◆ **Exercise description**: Everything from the first line below through the line with "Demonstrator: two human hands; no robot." is to be transcribed exactly, and nothing past it.

◆ **Exercise data**:
^^^^

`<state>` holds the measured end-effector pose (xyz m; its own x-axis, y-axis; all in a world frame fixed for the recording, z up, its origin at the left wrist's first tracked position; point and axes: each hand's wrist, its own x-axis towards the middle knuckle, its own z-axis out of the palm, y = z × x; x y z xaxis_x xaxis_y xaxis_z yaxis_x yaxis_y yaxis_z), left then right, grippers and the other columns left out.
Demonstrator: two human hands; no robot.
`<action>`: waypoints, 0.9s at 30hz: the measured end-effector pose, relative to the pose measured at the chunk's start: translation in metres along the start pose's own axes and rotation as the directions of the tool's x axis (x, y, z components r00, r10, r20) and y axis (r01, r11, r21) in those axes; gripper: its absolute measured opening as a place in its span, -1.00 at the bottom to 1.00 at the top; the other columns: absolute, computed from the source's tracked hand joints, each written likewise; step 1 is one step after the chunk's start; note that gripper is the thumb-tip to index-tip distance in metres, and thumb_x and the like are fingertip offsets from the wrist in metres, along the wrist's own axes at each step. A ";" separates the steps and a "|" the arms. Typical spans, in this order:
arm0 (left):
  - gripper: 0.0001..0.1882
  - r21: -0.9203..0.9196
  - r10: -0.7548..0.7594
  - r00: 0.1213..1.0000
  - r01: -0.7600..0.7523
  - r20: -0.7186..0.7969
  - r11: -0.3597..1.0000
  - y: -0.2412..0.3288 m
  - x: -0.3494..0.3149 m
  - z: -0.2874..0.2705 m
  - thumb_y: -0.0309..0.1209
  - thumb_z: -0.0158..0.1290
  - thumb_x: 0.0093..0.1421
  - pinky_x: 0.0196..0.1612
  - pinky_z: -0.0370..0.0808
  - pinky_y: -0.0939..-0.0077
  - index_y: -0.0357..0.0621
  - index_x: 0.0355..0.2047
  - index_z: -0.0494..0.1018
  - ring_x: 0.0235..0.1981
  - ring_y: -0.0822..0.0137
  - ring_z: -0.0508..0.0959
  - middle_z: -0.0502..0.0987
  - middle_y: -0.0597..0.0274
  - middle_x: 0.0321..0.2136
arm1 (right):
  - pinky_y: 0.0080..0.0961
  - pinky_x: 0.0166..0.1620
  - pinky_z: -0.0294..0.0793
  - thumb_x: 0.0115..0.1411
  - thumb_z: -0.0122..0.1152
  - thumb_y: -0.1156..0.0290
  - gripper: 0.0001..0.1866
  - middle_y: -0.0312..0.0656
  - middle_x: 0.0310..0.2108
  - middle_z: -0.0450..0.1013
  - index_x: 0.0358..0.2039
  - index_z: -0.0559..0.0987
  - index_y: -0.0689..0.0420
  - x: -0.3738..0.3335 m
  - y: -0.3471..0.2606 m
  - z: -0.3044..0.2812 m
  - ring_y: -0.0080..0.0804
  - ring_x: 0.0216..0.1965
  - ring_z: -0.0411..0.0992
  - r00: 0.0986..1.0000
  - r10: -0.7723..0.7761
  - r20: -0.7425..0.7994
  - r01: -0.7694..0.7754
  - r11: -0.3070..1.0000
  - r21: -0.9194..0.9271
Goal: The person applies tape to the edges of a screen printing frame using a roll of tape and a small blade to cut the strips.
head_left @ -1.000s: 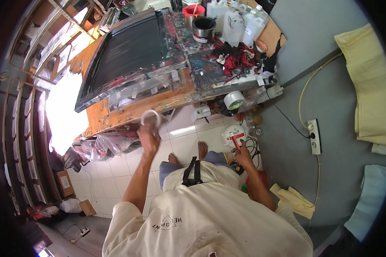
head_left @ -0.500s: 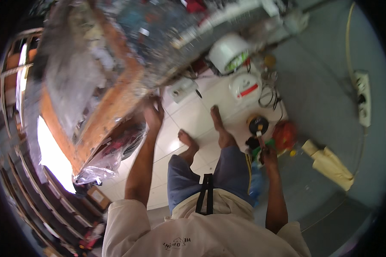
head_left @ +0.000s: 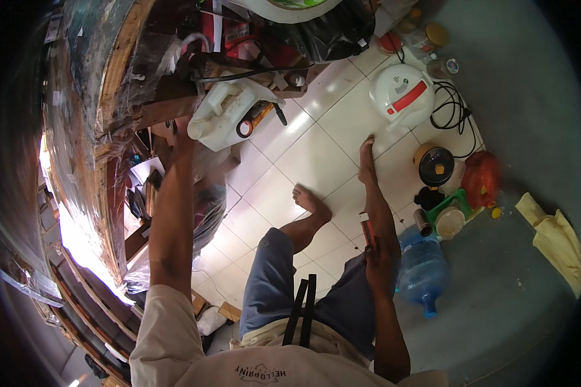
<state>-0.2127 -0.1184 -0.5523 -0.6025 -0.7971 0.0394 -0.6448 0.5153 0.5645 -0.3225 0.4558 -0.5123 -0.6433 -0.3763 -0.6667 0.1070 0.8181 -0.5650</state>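
Under the edge of the bench [head_left: 124,48], my left hand [head_left: 182,131] is sunk in shadow among clutter, and I cannot tell from what shows whether its fingers are open, closed or gripping something. Just beside it, to the right, is the white jug [head_left: 216,119]; whether my wrist touches it or only passes close, I cannot make out.

My right hand [head_left: 379,261] is closed around the red tool [head_left: 368,231], a slim thing with a pale end, held in front of my right leg, well apart from the bench. That end points away from me and touches nothing that I can see.

I judge the step in hand to be the left's reach below the bench, with the right simply carrying the tool. Whatever the left does, the next move calls for feeling past the jug without knocking it and keeping my forearm off the wood. For the right, it calls for no more than a steady hold, tip away from my leg.

On the floor to my right lie the blue bottle [head_left: 423,274] and, farther forward, the white appliance [head_left: 397,100] beside its coiled cable [head_left: 455,116].
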 end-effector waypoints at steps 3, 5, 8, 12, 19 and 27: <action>-0.40 0.058 0.004 1.000 -0.004 0.003 0.998 0.006 0.063 -0.018 -0.36 0.18 0.03 0.08 0.29 0.11 -0.31 0.06 0.29 0.04 -0.11 0.34 0.33 -0.19 0.04 | -0.57 -0.49 0.28 0.26 0.02 0.32 -0.79 -0.27 -0.55 0.32 -0.24 0.46 0.21 0.002 -0.020 -0.008 -0.60 -0.54 0.31 0.977 0.155 0.145 -0.185 0.955 0.232; -0.41 0.092 0.005 1.000 -0.005 0.005 0.996 0.014 0.091 -0.022 -0.37 0.18 0.03 0.10 0.28 0.11 -0.32 0.07 0.29 0.05 -0.12 0.33 0.32 -0.20 0.05 | -0.59 -0.47 0.27 0.28 0.03 0.25 -0.75 -0.31 -0.53 0.31 -0.24 0.47 0.20 0.001 0.002 -0.005 -0.62 -0.52 0.30 0.987 0.097 0.130 -0.128 0.959 0.254; -0.41 0.097 0.030 0.999 -0.029 -0.014 0.995 0.018 0.076 -0.007 -0.38 0.17 0.04 0.11 0.27 0.10 -0.32 0.08 0.28 0.06 -0.14 0.32 0.31 -0.22 0.06 | -0.63 -0.44 0.26 0.30 0.05 0.17 -0.68 -0.35 -0.50 0.30 -0.21 0.49 0.20 -0.002 -0.049 -0.027 -0.65 -0.47 0.29 0.970 0.145 0.195 -0.237 0.742 0.627; -0.41 0.022 0.153 0.983 -0.151 -0.103 0.988 0.042 -0.019 0.007 -0.40 0.16 0.06 0.14 0.25 0.09 -0.34 0.09 0.27 0.08 -0.16 0.31 0.30 -0.24 0.08 | -0.58 -0.43 0.30 0.28 0.06 -0.01 -0.50 -0.32 -0.47 0.33 -0.03 0.44 0.18 -0.003 -0.087 -0.055 -0.56 -0.48 0.30 0.976 0.124 0.177 -0.204 0.795 0.571; -0.66 -0.126 -0.405 0.888 0.437 0.216 0.890 0.156 -0.242 -0.042 -0.56 0.13 0.11 -0.16 0.46 0.45 -0.30 -0.07 0.44 -0.22 0.26 0.54 0.54 0.01 -0.26 | -0.55 -0.43 0.43 0.33 -0.01 0.33 -0.64 -0.20 -0.37 0.44 0.08 0.36 0.20 0.056 -0.228 -0.040 -0.51 -0.45 0.40 0.914 -0.219 0.341 -0.022 0.812 0.583; -0.69 -0.755 0.690 0.522 0.653 0.502 0.054 0.383 -0.203 -0.261 -0.36 0.19 0.17 -0.01 0.36 0.32 -0.24 -0.12 0.47 -0.12 0.23 0.49 0.53 0.13 -0.20 | -0.33 -0.31 0.59 0.30 -0.03 0.51 -0.71 -0.08 -0.21 0.45 0.04 0.34 0.16 0.104 -0.339 0.025 -0.18 -0.28 0.56 0.800 -0.175 0.574 -0.332 0.668 0.666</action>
<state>-0.2145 0.1587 -0.1286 -0.9953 0.0970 -0.0036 -0.0737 -0.7303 0.6791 -0.4070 0.1285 -0.4025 -0.0984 -0.6934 -0.7138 0.7897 0.3821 -0.4800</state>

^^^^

◆ **Your response**:
`<state>` holds the measured end-effector pose (xyz m; its own x-axis, y-axis; all in a world frame fixed for the recording, z up, its origin at the left wrist's first tracked position; point and axes: each hand's wrist, its own x-axis towards the middle knuckle, its own z-axis out of the palm, y = z × x; x y z xaxis_x xaxis_y xaxis_z yaxis_x yaxis_y yaxis_z), left then right, grippers and the other columns left out.
Demonstrator: two human hands; no robot.

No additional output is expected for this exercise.